Plingdollar

24 Mar 2015

Tokenising in C++ with Ragel

Ragel is an alternative to Lex/Flex for creating lectures from a set of regular expressions. It is far more powerful however. Where Lex allows you to chain together a set of regular expressions and run some actions written in C or C++ in response to a match Ragel allows you to generate an arbitrary state machine by combining regular expressions and then run actions at any point in the matching of those expressions. It also supports a wide variety of ‘host’ languages, including C#, Ruby and Go.

We will attempt to recognise a simple set of tokens consisting of variables, numbers and the plus sign.

Var ::= [a-z][a-z0-9]*
Num ::= [0-9]+
Plus ::= '+'

To recognise it we define the following Ragel machine.

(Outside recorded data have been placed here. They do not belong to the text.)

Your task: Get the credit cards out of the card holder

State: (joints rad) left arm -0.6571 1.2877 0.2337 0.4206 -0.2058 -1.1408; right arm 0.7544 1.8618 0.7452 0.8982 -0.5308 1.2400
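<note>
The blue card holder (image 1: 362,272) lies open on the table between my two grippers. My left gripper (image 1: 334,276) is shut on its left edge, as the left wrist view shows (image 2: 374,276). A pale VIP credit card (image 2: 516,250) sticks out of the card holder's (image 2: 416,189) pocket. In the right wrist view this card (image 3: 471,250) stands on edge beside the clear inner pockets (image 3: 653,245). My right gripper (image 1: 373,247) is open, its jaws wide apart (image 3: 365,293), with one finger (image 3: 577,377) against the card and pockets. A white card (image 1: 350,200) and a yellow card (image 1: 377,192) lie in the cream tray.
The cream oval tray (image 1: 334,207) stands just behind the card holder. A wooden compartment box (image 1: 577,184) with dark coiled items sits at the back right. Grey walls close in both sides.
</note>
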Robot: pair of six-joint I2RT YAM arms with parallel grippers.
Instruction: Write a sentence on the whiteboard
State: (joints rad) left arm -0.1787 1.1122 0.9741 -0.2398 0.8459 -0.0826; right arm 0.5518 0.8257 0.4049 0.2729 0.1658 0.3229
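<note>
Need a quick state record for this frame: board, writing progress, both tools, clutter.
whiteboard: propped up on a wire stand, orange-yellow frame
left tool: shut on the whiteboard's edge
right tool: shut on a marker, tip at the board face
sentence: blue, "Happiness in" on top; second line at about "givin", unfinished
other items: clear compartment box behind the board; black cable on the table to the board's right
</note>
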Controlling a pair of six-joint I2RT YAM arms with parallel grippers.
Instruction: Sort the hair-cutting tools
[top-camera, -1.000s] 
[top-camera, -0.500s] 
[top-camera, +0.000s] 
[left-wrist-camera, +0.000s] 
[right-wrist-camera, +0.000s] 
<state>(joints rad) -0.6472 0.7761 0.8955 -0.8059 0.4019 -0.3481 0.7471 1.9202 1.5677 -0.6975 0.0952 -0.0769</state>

It uses the shorthand syntax for defining a tokeniser machine. This allows us to define a set of regular expressions actions that will be run when the expression is matched similar to the functionality of lex.

%%{
  machine ExampleLexer;

  main := |*

    digit+ => {
      CAPTURE_TOKEN(Num);
      fbreak;
    };

    alpha (alpha | digit) * => {
      CAPTURE_TOKEN(Var);
      fbreak;
    };
    
    '+' => {
        CAPTURE_TOKEN(Plus);
        fbreak;
    };

    space+;
  *|;
}%%

Notice that we explicitly have to match whitespace and ignore it. We will define the macro CAPTURE_TOKEN to expand to the C++ code we require to return a token of that type.

We will represent tokens as a simple C++ struct:

struct Token
{
    enum TokenType {
        Var,
        Num,
        Plus,
        End,
        None
    };

    TokenType type;
    std::string value;
};

We now just need to define a simple C++ class to encapsulate the lexer’s state. We define the member variables p, pe and eof which Ragel needs to keep track of the state of the buffer and initialise them in the constructor. If the data was being read in chunks from a buffered source you would need to keep on updating these pointers until you reached the end of the input storem.

Since we are using a tokeniser machine we need to set up the ts and te variables which Ragel will set to point to the matched token in the buffer before calling each action.

The final set of Ragel variables (act, cs, top, stack) define the internal workings of the state machine.

class Lexer
{
public:
    Lexer(std::string& input)
      : buffer(input) {

        %%write init;

        // set up the buffer here
        p = buffer.c_str();
        pe = p + buffer.size();
        eof = pe;
    }

    Token* next() {
        auto token = new Token();
    
        token->type = Token::None;
    
        do {
    
            if (cs >= ExampleLexer_first_final) {
                token->type = Token::End;
            }
    
            %%write exec;
            
            if (cs == ExampleLexer_error) {
                token->type = Token::None
                return token;
            }
            
        } while (token->type == Token::None);
    
        return token;
    }

private:
    // buffer state
    const char* p, * pe, * eof;
    // current token
    const char* ts, * te;
    // machine state
    int act, cs, top, stack[1];

    std::string buffer;
};

The one last thing we need to define is the macro which captures the token. This macro basically writes directly into the token variable defined as a local in the next() method.

#define CAPTURE_TOKEN(t) \
  token->value = std::string(ts, te-ts); \
  token->type = Token::t

And there you go. All done. We can now pass a simple buffer to our lexer and keep on calling next() until we run out of tokens. This lecture will return the tokens one at a time as it reads them. You can have Ragel tokenise the whole input if you want by removing the fbreak calls from the actions and looping until you receive either None or End.

The full code for this article is in this Gist.